Nous n’avions pas bougé. J’étais calme. Bruno s’était recroquevillé autour de sa colonne vertébrale. Clément est sorti des chiottes au moment où le type attrapait les cheveux de Zina pour la faire taire. Bruno s’est levé, Clément a fait un pas en avant, j’ai poussé ma chaise en arrière et Saïd, sans chapeau, accompagné de deux habitués présents depuis la matinée ont empoigné le butor et lui ont fait lâcher prise. Puis ils l’ont foutu dehors, essuyant ses insultes, ses menaces, ses crachats. Il est resté devant pendant une demi-heure, à nous guetter, à zyeuter Zina, puis les flics sont arrivés et il a déguerpi.
Elle nous montrait ses tatouages. Elle nous disait qu’elle pouvait marcher sur les mains, avant, mais aujourd’hui elle ne pouvait plus parce qu’un truc s’était déplacé dans son cerveau qui lui faisait perdre l’équilibre. Elle avait vécu en squat, et c’était la belle vie, dit-elle, mais maintenant elle vivait dans un appart et elle bossait pour de bon, ses parents habitaient loin mais ils avaient décidé de prendre soin d’elle. Les hommes sont des cons, dit-elle aussi. Ça dépend, dit Bruno, ça dépend qui tu rencontres, il y a dans notre époque quelque chose de compliqué, tu vois, la place de l’homme et la place de la femme, depuis qu’il n’y a plus de rite initiatique, depuis que la femme a perdu son lien avec la maternité, on reste des enfants et on ne sait pas comment faire. Parle pour toi, dit-elle, moi je me sens vieille. Elle avait raison mais pourtant on la sentait bien fragile, je lui dis qu’elle devrait reprendre le cirque mais elle a haussé les épaules, c’était irréalisable, nous fit-elle savoir, à cause des ligaments qui, après vingt-cinq, se calcifiaient et t’empêchaient continuer ; je ne pense pas qu’elle en avait beaucoup plus.

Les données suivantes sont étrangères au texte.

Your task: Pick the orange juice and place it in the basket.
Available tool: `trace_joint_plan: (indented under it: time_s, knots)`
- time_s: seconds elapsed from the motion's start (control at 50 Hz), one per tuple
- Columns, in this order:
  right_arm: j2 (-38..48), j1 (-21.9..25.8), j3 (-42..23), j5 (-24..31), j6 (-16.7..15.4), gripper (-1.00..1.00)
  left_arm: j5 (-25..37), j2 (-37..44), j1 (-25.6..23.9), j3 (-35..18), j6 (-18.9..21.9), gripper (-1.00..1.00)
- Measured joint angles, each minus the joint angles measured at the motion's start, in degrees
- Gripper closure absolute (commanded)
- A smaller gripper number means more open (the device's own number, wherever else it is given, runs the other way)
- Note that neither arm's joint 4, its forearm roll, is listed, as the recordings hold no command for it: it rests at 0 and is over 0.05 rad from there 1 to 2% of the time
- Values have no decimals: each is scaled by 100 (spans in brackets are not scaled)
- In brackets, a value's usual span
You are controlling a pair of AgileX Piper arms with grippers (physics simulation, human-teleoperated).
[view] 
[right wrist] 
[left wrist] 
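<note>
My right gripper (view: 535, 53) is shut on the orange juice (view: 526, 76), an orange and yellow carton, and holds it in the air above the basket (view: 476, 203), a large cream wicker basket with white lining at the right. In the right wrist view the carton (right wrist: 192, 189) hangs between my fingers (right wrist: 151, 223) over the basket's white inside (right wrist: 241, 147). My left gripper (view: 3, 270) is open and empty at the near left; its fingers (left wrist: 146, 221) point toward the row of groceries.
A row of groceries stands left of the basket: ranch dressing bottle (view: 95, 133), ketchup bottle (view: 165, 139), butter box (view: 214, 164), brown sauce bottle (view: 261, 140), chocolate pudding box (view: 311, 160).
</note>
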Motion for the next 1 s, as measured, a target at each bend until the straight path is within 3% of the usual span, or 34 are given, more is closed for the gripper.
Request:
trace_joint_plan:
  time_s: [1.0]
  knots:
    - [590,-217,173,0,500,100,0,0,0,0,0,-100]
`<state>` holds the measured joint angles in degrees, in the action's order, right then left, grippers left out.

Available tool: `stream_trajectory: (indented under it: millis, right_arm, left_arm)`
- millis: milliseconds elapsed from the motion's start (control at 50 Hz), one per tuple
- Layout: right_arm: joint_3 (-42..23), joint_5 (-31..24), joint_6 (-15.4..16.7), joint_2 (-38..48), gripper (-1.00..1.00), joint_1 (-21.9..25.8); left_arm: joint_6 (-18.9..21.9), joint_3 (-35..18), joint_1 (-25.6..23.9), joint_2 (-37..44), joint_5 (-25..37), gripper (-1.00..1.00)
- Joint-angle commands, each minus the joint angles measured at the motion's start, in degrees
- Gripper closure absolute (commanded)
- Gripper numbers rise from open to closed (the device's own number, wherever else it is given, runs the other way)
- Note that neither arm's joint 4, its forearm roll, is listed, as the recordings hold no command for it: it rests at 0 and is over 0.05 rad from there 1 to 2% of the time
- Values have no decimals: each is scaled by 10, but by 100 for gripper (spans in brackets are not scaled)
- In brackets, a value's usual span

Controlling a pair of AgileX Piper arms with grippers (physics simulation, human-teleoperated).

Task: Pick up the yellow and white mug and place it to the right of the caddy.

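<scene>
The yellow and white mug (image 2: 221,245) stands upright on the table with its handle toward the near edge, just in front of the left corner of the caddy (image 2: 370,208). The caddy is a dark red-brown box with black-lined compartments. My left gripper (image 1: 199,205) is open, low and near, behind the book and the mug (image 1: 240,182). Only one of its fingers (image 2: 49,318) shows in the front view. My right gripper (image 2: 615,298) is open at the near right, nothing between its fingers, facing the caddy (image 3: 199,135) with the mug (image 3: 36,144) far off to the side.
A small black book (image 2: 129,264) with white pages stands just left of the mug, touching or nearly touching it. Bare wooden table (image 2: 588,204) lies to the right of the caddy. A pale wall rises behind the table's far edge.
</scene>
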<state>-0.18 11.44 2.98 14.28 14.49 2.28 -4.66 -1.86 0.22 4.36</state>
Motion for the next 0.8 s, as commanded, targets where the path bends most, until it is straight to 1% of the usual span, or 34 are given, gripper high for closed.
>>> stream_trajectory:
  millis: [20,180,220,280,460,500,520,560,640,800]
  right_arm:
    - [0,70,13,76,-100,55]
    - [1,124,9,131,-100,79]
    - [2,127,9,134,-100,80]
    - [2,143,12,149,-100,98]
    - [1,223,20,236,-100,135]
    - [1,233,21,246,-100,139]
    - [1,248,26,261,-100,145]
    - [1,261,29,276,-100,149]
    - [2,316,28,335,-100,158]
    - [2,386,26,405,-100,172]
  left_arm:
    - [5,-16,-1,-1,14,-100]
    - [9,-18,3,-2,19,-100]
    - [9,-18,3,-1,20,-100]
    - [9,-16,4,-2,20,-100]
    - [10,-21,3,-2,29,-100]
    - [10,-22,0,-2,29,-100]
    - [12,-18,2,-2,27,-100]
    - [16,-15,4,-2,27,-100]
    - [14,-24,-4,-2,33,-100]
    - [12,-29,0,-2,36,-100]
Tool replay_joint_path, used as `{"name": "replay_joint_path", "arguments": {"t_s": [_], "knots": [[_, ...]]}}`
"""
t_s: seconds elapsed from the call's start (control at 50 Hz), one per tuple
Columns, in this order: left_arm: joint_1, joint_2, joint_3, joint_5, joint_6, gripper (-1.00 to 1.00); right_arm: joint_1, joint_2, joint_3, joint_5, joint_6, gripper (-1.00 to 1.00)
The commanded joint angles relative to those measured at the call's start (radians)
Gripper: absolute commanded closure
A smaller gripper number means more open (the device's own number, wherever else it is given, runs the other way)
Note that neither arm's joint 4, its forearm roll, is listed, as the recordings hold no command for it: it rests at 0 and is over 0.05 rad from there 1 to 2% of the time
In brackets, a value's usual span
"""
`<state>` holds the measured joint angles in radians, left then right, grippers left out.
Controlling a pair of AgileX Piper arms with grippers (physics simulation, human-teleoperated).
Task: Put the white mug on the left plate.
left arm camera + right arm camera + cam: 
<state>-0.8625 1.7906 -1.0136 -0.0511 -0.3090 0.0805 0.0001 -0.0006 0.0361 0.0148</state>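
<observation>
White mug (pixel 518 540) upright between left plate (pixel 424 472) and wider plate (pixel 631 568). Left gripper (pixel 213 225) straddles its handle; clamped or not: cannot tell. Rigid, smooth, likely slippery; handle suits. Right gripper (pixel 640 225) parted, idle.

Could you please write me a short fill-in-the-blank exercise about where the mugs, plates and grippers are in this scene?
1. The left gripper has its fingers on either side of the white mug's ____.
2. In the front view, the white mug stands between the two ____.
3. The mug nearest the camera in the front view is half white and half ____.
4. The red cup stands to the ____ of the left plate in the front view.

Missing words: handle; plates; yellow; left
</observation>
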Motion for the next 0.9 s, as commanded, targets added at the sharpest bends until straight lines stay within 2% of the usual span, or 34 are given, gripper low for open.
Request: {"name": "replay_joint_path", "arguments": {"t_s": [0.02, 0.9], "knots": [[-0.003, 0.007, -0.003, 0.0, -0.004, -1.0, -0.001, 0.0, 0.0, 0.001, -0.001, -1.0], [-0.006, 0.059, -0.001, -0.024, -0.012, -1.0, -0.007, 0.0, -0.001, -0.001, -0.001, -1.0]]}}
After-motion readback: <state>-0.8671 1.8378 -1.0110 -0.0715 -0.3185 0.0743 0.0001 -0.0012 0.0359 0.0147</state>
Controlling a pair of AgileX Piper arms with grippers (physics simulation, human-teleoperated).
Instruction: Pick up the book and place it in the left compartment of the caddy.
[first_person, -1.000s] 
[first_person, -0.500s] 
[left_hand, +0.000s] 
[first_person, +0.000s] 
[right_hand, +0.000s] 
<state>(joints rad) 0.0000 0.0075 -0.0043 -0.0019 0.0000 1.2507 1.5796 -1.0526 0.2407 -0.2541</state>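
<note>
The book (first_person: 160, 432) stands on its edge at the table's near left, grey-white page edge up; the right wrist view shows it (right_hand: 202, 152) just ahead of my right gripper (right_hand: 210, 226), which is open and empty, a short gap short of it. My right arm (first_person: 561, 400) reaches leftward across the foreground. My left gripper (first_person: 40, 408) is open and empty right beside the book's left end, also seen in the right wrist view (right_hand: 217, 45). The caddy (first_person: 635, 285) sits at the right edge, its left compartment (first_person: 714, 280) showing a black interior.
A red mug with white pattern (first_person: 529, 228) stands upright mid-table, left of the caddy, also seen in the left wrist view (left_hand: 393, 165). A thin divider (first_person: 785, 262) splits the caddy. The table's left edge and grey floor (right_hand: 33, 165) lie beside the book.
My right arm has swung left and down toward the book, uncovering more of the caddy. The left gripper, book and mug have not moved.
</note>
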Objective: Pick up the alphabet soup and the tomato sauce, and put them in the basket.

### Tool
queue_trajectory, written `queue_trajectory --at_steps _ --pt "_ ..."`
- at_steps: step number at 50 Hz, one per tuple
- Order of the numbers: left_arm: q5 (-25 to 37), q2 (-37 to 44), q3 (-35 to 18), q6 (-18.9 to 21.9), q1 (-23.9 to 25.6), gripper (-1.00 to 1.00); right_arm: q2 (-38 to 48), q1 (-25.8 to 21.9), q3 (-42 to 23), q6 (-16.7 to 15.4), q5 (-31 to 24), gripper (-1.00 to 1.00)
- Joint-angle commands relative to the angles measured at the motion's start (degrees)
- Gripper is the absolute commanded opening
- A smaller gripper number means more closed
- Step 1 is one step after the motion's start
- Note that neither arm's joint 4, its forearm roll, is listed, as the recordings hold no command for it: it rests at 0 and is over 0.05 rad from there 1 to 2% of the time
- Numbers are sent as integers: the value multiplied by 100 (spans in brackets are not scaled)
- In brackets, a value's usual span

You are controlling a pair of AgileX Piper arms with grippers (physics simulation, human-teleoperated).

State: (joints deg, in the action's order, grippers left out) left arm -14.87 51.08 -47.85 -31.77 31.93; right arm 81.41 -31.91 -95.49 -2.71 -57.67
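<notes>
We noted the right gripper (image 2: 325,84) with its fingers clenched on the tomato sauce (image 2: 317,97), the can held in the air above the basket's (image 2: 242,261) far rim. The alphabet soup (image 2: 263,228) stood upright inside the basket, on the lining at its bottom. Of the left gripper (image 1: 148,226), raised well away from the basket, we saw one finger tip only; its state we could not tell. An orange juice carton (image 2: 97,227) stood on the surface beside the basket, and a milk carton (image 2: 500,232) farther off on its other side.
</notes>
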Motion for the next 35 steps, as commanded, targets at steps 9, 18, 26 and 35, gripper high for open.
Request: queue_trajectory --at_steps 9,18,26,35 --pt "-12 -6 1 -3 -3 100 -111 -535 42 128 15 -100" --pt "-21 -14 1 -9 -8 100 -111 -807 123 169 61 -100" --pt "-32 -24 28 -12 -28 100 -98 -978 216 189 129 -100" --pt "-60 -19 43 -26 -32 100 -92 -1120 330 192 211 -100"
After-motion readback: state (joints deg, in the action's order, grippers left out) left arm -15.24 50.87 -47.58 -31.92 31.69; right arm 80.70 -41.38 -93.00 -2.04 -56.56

Bruno était tombé, à sa façon, amoureux de Zina ce soir-là, peut-être grâce au supplément de courage dont il avait fait preuve en sa présence en se levant de sa chaise lorsque le type l’avait malmenée, peut-être aussi parce qu’elle s’était représentée dans sa vie sans qu’il l’ait voulu, parce qu’elle sentait la mort et la folie, aussi, mais bien qu’elle ne fût pas ce soir-là (ni aucun autre peut-être) du genre à se refuser à un homme il ne fit rien pour l’avoir et ne l’eut jamais, à l’exception d’une seule fois, détestable, qui rendit la privation d’elle bien plus acceptable.
De nous tous qui cherchions le bonheur, Bruno était celui qui en désirait le plus l’idée, celui aussi qui ne vivait jamais tant mieux qu’il en était privé, qu’il lui était indéniablement, indépendamment de sa liberté, interdit de le vivre vraiment. La privation, la lutte, les empêchements, j’avais appris à les reconnaître comme ses seuls véritables alliés.
Ça fermerait bientôt. Nous avions bu trop de bière. La nuit se poursuivrait seule. Zina pleurait dans les bras de Saïd, et Bruno dans un reflet, incapable d’entrer dans le décor, ne pouvait se résoudre à rentrer chez lui.
- J’habite à côté, répéta-t-il.
Peut-être que le type se cachait deux rues plus loin.